- Problem to solve -
In the entries below, identify every line with the string "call" and copy it.

- Record set -

-- Opening Marker --

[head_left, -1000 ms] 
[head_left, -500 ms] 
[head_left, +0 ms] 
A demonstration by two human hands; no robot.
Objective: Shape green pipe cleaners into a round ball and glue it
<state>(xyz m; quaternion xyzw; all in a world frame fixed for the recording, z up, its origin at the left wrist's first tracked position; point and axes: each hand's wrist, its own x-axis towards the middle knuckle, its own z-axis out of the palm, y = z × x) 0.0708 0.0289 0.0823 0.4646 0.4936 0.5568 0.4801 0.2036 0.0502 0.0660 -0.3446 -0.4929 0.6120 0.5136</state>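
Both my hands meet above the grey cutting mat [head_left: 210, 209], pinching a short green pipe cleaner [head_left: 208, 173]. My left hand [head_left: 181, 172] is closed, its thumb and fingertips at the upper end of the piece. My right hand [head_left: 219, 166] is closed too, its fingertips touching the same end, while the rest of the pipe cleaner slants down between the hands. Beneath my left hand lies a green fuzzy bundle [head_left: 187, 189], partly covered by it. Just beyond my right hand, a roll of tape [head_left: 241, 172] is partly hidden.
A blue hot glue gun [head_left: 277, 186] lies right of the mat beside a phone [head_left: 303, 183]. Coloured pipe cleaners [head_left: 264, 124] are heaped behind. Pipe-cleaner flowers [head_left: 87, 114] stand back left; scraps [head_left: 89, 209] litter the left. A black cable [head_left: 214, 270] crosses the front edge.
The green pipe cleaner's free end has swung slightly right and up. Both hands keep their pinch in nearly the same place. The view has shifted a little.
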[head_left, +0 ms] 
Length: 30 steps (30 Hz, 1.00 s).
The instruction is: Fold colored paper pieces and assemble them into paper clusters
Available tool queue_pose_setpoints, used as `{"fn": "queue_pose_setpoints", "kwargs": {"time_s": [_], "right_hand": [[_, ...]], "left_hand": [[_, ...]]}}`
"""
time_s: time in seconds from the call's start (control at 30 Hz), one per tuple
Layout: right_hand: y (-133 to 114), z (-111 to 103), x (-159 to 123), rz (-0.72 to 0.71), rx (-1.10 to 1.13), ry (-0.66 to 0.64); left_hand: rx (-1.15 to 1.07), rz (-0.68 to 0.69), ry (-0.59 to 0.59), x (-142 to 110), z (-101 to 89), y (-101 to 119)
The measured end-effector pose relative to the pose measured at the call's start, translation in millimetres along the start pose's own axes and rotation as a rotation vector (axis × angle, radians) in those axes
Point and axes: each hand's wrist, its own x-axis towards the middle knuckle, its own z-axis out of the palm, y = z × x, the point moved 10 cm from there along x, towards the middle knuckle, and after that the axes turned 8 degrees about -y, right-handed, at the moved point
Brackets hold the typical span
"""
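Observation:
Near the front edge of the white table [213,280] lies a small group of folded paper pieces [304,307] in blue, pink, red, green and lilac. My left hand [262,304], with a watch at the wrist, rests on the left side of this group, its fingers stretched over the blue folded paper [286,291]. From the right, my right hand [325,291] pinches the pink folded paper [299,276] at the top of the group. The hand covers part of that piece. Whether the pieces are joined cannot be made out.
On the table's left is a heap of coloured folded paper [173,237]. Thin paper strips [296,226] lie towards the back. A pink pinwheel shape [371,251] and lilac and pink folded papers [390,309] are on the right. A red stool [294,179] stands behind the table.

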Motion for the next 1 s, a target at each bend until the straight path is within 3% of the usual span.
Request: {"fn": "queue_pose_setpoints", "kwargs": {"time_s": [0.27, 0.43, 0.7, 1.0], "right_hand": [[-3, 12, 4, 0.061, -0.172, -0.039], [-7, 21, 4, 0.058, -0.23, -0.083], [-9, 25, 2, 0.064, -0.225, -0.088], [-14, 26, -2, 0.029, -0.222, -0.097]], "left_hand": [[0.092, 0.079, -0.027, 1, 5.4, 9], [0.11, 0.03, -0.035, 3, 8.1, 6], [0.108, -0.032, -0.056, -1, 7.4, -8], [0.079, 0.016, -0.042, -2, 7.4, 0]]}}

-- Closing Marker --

- Result for this task -
time_s: time in seconds from the call's start (control at 30 Hz), one per tuple
The measured end-effector pose relative to the pose measured at the call's start, translation in millimetres along the start pose's own axes and rotation as a rotation vector (axis × angle, radians) in those axes

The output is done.